MinerLC/MinerLSD: closed pattern miners in attributed graphs

Dominique Bouthinon, Guillaume Santini, Henry Soldano

Overview

Enumerating abstract closed patterns and bi-patterns

The minerLC software aims at enumerating the abstract closed patterns in an attributed graph.

In attributed graphs addressed by minerLC, a vertex is described as an itemset, i.e. a subset of a set of items. Whenever the vertex labels are not itemsets, some discretization has then to be performed as a pre-processing step.

In standard closed itemset mining, a closed pattern is the largest itemset common to an object subset. When the object are the vertices of a graph, such a vertex subset induces a subgraph. In abstract closed pattern mining, this subgraph is reduced to its core subgraph, according to some core definition, as for instance, the k-core defined by [Seidman1983]. An abstract closed pattern (also called a core closed pattern) is then the largest pattern common to the vertices of the core subgraph derived from some vertex subset.

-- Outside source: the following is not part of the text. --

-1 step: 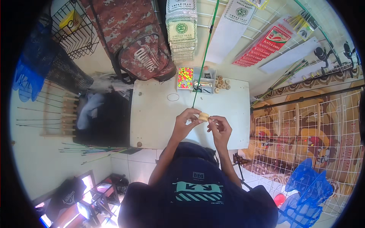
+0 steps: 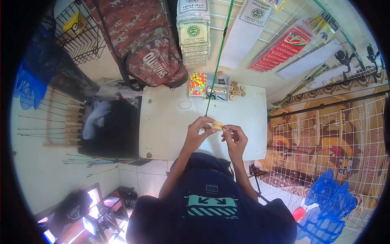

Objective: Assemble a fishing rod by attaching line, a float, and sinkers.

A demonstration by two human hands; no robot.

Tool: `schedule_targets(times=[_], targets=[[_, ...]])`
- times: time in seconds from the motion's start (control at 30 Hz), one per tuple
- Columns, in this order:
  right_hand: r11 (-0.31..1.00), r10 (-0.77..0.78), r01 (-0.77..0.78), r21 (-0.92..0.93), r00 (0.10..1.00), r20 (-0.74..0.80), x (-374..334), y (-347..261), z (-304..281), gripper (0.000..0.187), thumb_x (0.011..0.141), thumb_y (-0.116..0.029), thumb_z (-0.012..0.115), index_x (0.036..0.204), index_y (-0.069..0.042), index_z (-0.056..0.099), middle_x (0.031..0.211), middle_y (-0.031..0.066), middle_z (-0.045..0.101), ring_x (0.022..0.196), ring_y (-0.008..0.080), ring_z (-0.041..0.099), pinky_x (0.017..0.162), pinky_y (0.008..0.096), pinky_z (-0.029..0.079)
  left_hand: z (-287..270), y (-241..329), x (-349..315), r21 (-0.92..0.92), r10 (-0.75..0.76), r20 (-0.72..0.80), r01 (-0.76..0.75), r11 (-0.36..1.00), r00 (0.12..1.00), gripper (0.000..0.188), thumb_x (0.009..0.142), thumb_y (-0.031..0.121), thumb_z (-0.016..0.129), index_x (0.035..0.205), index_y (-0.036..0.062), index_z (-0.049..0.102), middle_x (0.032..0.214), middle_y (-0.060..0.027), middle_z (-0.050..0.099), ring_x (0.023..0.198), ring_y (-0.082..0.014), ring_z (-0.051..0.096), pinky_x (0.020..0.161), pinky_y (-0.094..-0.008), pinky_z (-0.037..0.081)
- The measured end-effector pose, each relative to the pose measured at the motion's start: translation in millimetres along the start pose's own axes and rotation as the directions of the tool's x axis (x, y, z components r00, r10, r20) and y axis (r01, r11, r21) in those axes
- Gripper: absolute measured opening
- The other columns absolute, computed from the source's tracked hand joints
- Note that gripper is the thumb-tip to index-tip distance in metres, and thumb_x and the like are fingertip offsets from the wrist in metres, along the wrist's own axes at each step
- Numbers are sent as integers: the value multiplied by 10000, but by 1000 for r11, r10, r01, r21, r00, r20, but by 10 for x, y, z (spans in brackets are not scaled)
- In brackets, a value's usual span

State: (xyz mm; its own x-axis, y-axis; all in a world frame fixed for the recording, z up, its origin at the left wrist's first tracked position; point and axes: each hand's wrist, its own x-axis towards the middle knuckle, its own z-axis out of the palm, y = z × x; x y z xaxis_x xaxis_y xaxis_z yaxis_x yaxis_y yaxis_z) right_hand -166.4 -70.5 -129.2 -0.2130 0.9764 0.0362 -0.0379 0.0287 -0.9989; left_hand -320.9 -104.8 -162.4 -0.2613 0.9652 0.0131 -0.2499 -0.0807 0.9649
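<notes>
A small pale wooden spool (image 2: 217, 125) with a grooved middle is held up above the near half of the white table (image 2: 166, 134). My left hand (image 2: 198, 132) grips it from the left between thumb and fingers. From the other side, the thumb and fingertips of my right hand (image 2: 235, 136) close at its right edge. Any thin line between those fingertips is too small to make out. A slim green rod (image 2: 219, 61) points down towards the table just beyond the spool.
At the table's back stands a divided tray (image 2: 224, 77) with bright beads and small parts. Several wooden spools (image 2: 237, 90) lie beside it. A thin loop (image 2: 185, 105) rests on the tabletop. A camouflage bag (image 2: 150, 57) leans at the back left; a white wire grid (image 2: 329, 150) stands right.
</notes>
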Motion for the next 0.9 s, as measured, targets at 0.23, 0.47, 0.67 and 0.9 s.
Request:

Technically, when considering some itemset q, to obtain an abstract closed pattern we build the vertex subset ext (q) in which q occurs, then compute the core p(ext(q)) of the subgraph induced by ext(q) using the core operator p. Finally, we compute the associated abstract closed pattern by applying the intersection operator int. To sumarize, to any itemset q we associate:

the abstract closed pattern
f(q) = int ( p ( ext(q) ) )
its core subgraph induced by its abstract extension
p ( ext(q) )

The general idea is that by considering core subgraphs we only consider cohesive subnetworks together with the items shared by their vertices, This is exemplified in the small example that follows in which in the core subgraph all vertices have to belong to a triangle:

This idea has been adaptated to directed graphs, by intoriducing an appropriate core, namely the hub-authority core, and two-mode networks. In the latter case, the two vertex sets V1 and V2 (representing for instance respectively actors and movies) are described according to two different sets of items, and this leads to define bi-patterns. An abstract closed bi-pattern is then an itemset pair (q1, q2) such that q1 is the largest itemset common to all vertices from V1 in the core subgraph and q2 is the largest itemset common to all vertices from V2 in the core subgraph.

Interestingly we may also have bi-patterns in directed networks and even in undirected netwroks by defining a core as a vertex subset pairs. This allows for example to look, in the LAWYERS network presented below, to a core subgraph in which young lawyers from Boston ask for advice from older lawyers: components.

Ranking abstract closed patterns and bi-patterns

Abstract closed patterns (and bi-patterns) may be ordered by considering that most interesting patterns are unecpected patterns according to some random model. Here we consider the expected size of the core of a subgraph induced by a random vertex subset of size n drawn from the attributed graph. Given a pattern which occurs in n vertices, we may then consider to what extent the core size is larger than the expected value. Expected core sizes and related standard deviations are computed after the enumeration using a different program.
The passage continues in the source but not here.